Where a line of the records contains the word "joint", show that line.

Segment Start: Exercise materials

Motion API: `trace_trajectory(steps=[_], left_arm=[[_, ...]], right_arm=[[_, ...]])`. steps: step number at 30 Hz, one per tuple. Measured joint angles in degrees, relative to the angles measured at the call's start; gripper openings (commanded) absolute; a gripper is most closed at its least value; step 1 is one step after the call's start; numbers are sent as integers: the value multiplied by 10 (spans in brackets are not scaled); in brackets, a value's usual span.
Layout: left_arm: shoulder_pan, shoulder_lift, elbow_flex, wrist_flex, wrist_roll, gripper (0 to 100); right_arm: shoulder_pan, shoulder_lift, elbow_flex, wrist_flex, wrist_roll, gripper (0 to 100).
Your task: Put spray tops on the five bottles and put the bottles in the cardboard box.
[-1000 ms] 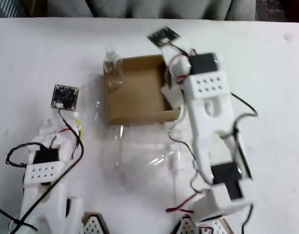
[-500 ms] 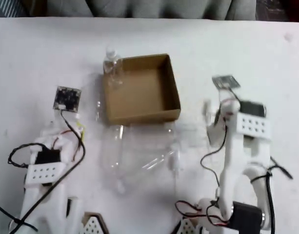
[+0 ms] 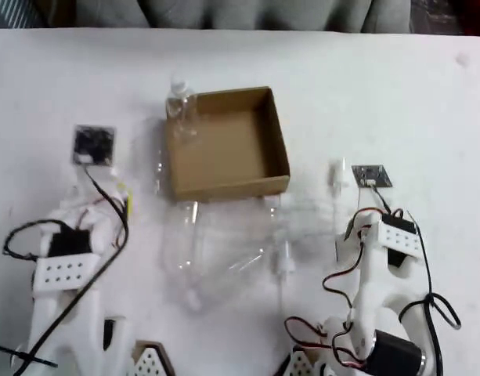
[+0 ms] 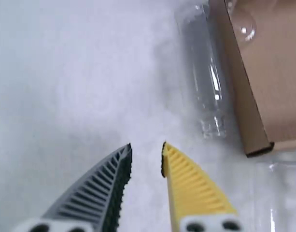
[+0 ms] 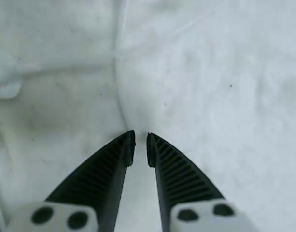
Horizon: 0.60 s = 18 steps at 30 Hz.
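Okay, cardboard box [image 3: 224, 145] sits open mid-table on the white cloth [image 3: 427, 102]. One bottle with a white top [image 3: 179, 106] stands at the box's far left corner; it looks inside, but that's hard to confirm. Another clear bottle [image 4: 205, 82] lies on the cloth just beside the box's left wall and along it, threaded neck toward the left gripper. More clear bottles [image 3: 200, 247] lie bunched just in front of the box, count unclear. A spray top [image 3: 283, 258] lies among them, thin tube pointing toward the arms. A small white piece [image 3: 336, 176], likely another spray top, sits right of the box near the right arm [image 3: 373, 258].

Left gripper [image 4: 146, 147]: low over bare cloth left of the box, grey and yellow fingers parted, released, holding nothing. Right gripper [image 5: 140, 137]: low over bare cloth, fingers almost closed, just a slit at the tips, grasping nothing.
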Motion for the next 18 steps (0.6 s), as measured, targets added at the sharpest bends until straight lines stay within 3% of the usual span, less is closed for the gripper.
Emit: trace_trajectory(steps=[8,18], left_arm=[[10,20,-148,72,32,98],[32,305,-360,121,111,99]], right_arm=[[0,0,0,-7,0,17],[0,0,0,-11,0,17]])
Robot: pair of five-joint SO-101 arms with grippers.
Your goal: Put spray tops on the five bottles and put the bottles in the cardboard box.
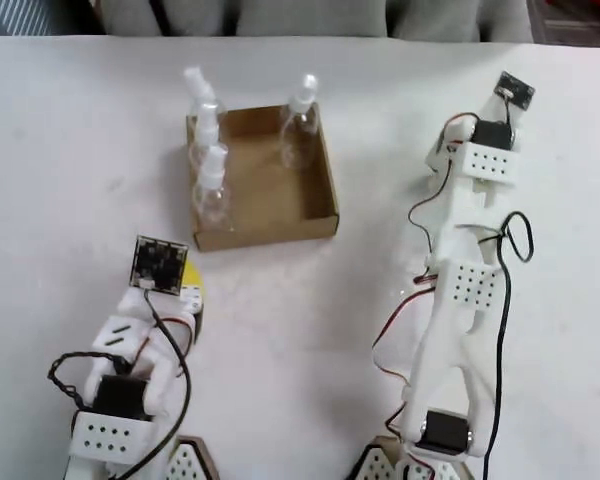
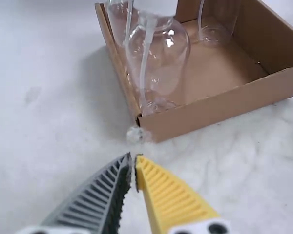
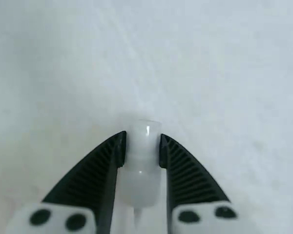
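Observation:
The cardboard box (image 1: 315, 215) stands open at the table's far middle. Clear bottles with white spray tops stand inside: three along one wall (image 1: 211, 180) and one (image 1: 300, 125) at the opposite wall. In the left wrist view the nearest bottle (image 2: 158, 53) stands at the box's front corner (image 2: 141, 122). My left gripper (image 2: 133, 159), grey and yellow, is shut on nothing, a short way in front of that corner over bare table. My right gripper (image 3: 141, 139) is shut on a white spray top (image 3: 142, 161), low over bare table to the right of the box.
The right arm (image 1: 465, 290) stretches far up the table's right side with loose red and black cables. The left arm (image 1: 130, 380) sits folded near the front left. White table lies between the arms and in front of the box.

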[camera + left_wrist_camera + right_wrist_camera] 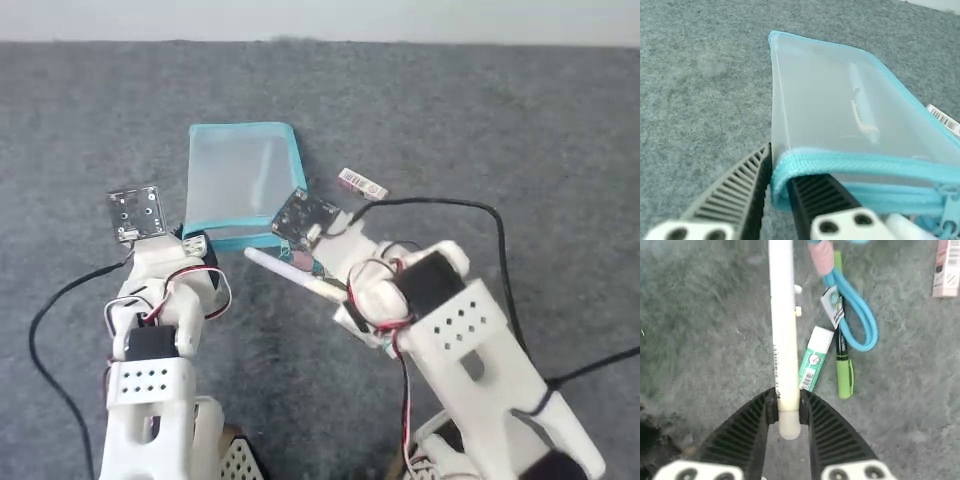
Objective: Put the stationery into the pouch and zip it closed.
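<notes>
A translucent pouch (240, 180) with teal edging lies flat on the grey carpet. My left gripper (779, 186) is shut on its near corner by the zipper edge (865, 167). One pen (860, 107) shows through the pouch wall. My right gripper (788, 407) is shut on the end of a white pen (783, 325), held low over the carpet, its tip (252, 254) near the pouch's zipper side. Beneath it lie a green-and-white eraser (815, 359), a green pen (843, 362) and a blue loop strap (857, 315).
A small pink-and-white packet (362, 183) lies on the carpet to the right of the pouch, also near the pouch edge (943, 118). Cables (460, 205) trail from the right arm. Grey carpet (480, 120) spreads open behind and to both sides.
</notes>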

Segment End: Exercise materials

• [Your solution]:
Motion API: `trace_trajectory(steps=[_], left_arm=[[_, ...]], right_arm=[[_, ...]])`. steps: step number at 30 Hz, one per tuple. Measured joint angles in degrees, relative to the angles measured at the call's start; gripper openings (commanded) absolute; a gripper is most closed at its least value; step 1 is one step after the call's start; numbers are sent as integers: the value multiplied by 10 (spans in brackets are not scaled); in brackets, a value's usual span.
Robot: pair of five-joint SO-101 arms with grippers.

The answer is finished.